Task brief
Copy every record below exactly as it stands.

::: Record set :::

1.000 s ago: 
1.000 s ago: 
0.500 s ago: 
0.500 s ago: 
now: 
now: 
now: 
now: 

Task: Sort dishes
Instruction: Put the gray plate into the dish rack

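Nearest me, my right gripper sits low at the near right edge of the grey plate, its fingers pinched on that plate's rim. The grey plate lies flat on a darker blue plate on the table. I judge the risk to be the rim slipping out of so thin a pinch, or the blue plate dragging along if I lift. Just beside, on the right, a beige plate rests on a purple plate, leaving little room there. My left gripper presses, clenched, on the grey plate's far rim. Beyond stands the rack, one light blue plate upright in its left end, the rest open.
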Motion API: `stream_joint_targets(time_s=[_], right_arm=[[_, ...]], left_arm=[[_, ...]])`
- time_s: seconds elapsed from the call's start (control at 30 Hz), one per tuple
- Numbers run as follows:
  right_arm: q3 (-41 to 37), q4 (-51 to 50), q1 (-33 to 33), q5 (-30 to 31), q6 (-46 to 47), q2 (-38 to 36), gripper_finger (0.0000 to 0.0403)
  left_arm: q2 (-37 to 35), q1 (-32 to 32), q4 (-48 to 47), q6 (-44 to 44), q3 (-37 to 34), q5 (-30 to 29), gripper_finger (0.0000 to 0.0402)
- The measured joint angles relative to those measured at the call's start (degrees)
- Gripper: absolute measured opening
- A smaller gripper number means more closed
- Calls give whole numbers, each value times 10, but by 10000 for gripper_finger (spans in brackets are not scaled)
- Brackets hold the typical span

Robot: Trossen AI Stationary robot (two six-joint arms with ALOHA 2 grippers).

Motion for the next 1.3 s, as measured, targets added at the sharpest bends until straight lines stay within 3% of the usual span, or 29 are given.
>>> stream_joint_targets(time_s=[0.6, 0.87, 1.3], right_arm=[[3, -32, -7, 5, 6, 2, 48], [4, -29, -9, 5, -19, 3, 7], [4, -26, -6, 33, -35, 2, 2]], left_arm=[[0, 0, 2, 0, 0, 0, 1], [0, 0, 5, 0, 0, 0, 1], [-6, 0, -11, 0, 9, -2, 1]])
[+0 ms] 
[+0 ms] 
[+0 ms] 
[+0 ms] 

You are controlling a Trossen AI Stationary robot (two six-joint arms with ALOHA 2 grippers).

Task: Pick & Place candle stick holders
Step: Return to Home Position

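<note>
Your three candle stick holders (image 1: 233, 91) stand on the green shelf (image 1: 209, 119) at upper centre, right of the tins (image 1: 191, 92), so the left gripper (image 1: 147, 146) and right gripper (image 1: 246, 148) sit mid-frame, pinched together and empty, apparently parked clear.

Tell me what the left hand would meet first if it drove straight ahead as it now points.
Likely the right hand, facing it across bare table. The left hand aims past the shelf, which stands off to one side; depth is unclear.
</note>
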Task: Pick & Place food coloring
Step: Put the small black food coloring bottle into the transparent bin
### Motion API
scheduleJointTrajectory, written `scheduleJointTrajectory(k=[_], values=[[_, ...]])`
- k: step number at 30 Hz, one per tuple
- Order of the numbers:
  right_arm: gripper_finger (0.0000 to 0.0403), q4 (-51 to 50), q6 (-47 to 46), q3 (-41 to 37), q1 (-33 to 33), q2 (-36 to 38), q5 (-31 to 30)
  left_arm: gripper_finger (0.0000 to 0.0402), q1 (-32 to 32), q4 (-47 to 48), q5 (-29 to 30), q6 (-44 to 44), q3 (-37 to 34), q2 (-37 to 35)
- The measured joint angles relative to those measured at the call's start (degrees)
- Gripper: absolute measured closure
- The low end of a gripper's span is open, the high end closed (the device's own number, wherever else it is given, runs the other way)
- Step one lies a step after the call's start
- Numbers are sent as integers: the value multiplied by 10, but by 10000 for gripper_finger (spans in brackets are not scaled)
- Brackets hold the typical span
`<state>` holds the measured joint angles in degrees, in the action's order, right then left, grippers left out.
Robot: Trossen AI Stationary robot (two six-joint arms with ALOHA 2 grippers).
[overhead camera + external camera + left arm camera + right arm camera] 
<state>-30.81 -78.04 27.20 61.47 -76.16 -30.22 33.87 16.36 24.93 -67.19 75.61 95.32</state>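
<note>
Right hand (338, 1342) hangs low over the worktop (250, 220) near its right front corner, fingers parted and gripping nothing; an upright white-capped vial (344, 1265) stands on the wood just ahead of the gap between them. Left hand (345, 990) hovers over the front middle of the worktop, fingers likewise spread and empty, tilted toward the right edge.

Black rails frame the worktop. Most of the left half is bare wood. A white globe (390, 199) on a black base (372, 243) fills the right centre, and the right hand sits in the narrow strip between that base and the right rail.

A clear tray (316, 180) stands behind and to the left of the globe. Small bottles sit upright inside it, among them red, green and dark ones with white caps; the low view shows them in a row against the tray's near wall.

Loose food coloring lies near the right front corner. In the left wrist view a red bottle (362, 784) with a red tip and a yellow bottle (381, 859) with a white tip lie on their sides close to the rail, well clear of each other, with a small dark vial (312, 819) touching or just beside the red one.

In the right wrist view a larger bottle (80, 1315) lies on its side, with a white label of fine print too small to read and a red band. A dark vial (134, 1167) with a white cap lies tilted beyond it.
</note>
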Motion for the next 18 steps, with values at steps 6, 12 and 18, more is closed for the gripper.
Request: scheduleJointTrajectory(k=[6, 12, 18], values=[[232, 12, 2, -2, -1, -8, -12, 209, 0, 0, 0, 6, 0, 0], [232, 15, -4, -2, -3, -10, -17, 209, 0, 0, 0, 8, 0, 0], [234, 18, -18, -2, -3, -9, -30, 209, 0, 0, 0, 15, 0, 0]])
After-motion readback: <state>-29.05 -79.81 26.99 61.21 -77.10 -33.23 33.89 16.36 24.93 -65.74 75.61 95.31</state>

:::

Solution to the problem
1.000 s ago: 
1.000 s ago: 
0.500 s ago: 
0.500 s ago: 
now: 
now: 
now: 
now: 

Task: Sort dishes
Instruction: Put the gray plate into the dish rack

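Nearest me, my right gripper sits low at the near right edge of the grey plate, its fingers pinched on that plate's rim. The grey plate lies flat on a darker blue plate on the table. I judge the risk to be the rim slipping out of so thin a pinch, or the blue plate dragging along if I lift. Just beside, on the right, a beige plate rests on a purple plate, leaving little room there. My left gripper presses, clenched, on the grey plate's far rim. Beyond stands the rack, one light blue plate upright in its left end, the rest open.
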Motion API: `stream_joint_targets(time_s=[_], right_arm=[[_, ...]], left_arm=[[_, ...]])`
- time_s: seconds elapsed from the call's start (control at 30 Hz), one per tuple
- Numbers run as follows:
  right_arm: q3 (-41 to 37), q4 (-51 to 50), q1 (-33 to 33), q5 (-30 to 31), q6 (-46 to 47), q2 (-38 to 36), gripper_finger (0.0000 to 0.0403)
  left_arm: q2 (-37 to 35), q1 (-32 to 32), q4 (-48 to 47), q6 (-44 to 44), q3 (-37 to 34), q5 (-30 to 29), gripper_finger (0.0000 to 0.0402)
- The measured joint angles relative to those measured at the call's start (degrees)
- Gripper: absolute measured opening
- A smaller gripper number means more closed
- Calls give whole numbers, each value times 10, but by 10000 for gripper_finger (spans in brackets are not scaled)
- Brackets hold the typical span

Robot: Trossen AI Stationary robot (two six-joint arms with ALOHA 2 grippers).

Motion for the next 1.3 s, as measured, targets added at the sharpest bends until straight lines stay within 3% of the usual span, or 29 are given.
>>> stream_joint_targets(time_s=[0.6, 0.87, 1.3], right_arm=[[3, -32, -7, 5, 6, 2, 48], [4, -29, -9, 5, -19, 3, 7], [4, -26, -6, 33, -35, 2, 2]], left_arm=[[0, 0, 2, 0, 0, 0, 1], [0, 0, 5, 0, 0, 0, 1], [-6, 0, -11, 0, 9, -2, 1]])
[+0 ms] 
[+0 ms] 
[+0 ms] 
[+0 ms] 

You are controlling a Trossen AI Stationary robot (two six-joint arms with ALOHA 2 grippers).

Task: Pick & Place candle stick holders
Step: Return to Home Position

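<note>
Your three candle stick holders (image 1: 233, 91) stand on the green shelf (image 1: 209, 119) at upper centre, right of the tins (image 1: 191, 92), so the left gripper (image 1: 147, 146) and right gripper (image 1: 246, 148) sit mid-frame, pinched together and empty, apparently parked clear.

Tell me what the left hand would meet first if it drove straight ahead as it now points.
Likely the right hand, facing it across bare table. The left hand aims past the shelf, which stands off to one side; depth is unclear.
</note>
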Task: Pick & Place food coloring
Step: Put the small black food coloring bottle into the transparent bin
### Motion API
scheduleJointTrajectory, written `scheduleJointTrajectory(k=[_], values=[[_, ...]])`
- k: step number at 30 Hz, one per tuple
- Order of the numbers:
  right_arm: gripper_finger (0.0000 to 0.0403), q4 (-51 to 50), q6 (-47 to 46), q3 (-41 to 37), q1 (-33 to 33), q2 (-36 to 38), q5 (-31 to 30)
  left_arm: gripper_finger (0.0000 to 0.0402), q1 (-32 to 32), q4 (-47 to 48), q5 (-29 to 30), q6 (-44 to 44), q3 (-37 to 34), q2 (-37 to 35)
- The measured joint angles relative to those measured at the call's start (degrees)
- Gripper: absolute measured closure
- The low end of a gripper's span is open, the high end closed (the device's own number, wherever else it is given, runs the other way)
- Step one lies a step after the call's start
- Numbers are sent as integers: the value multiplied by 10, but by 10000 for gripper_finger (spans in brackets are not scaled)
- Brackets hold the typical span
`<state>` holds the measured joint angles in degrees, in the action's order, right then left, grippers left out.
Robot: Trossen AI Stationary robot (two six-joint arms with ALOHA 2 grippers).
[overhead camera + external camera + left arm camera + right arm camera] 
<state>-30.81 -78.04 27.20 61.47 -76.16 -30.22 33.87 16.36 24.93 -67.19 75.61 95.32</state>
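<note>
Right hand (338, 1342) hangs low over the worktop (250, 220) near its right front corner, fingers parted and gripping nothing; an upright white-capped vial (344, 1265) stands on the wood just ahead of the gap between them. Left hand (345, 990) hovers over the front middle of the worktop, fingers likewise spread and empty, tilted toward the right edge.

Black rails frame the worktop. Most of the left half is bare wood. A white globe (390, 199) on a black base (372, 243) fills the right centre, and the right hand sits in the narrow strip between that base and the right rail.

A clear tray (316, 180) stands behind and to the left of the globe. Small bottles sit upright inside it, among them red, green and dark ones with white caps; the low view shows them in a row against the tray's near wall.

Loose food coloring lies near the right front corner. In the left wrist view a red bottle (362, 784) with a red tip and a yellow bottle (381, 859) with a white tip lie on their sides close to the rail, well clear of each other, with a small dark vial (312, 819) touching or just beside the red one.

In the right wrist view a larger bottle (80, 1315) lies on its side, with a white label of fine print too small to read and a red band. A dark vial (134, 1167) with a white cap lies tilted beyond it.
</note>
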Motion for the next 18 steps, with values at steps 6, 12 and 18, more is closed for the gripper.
Request: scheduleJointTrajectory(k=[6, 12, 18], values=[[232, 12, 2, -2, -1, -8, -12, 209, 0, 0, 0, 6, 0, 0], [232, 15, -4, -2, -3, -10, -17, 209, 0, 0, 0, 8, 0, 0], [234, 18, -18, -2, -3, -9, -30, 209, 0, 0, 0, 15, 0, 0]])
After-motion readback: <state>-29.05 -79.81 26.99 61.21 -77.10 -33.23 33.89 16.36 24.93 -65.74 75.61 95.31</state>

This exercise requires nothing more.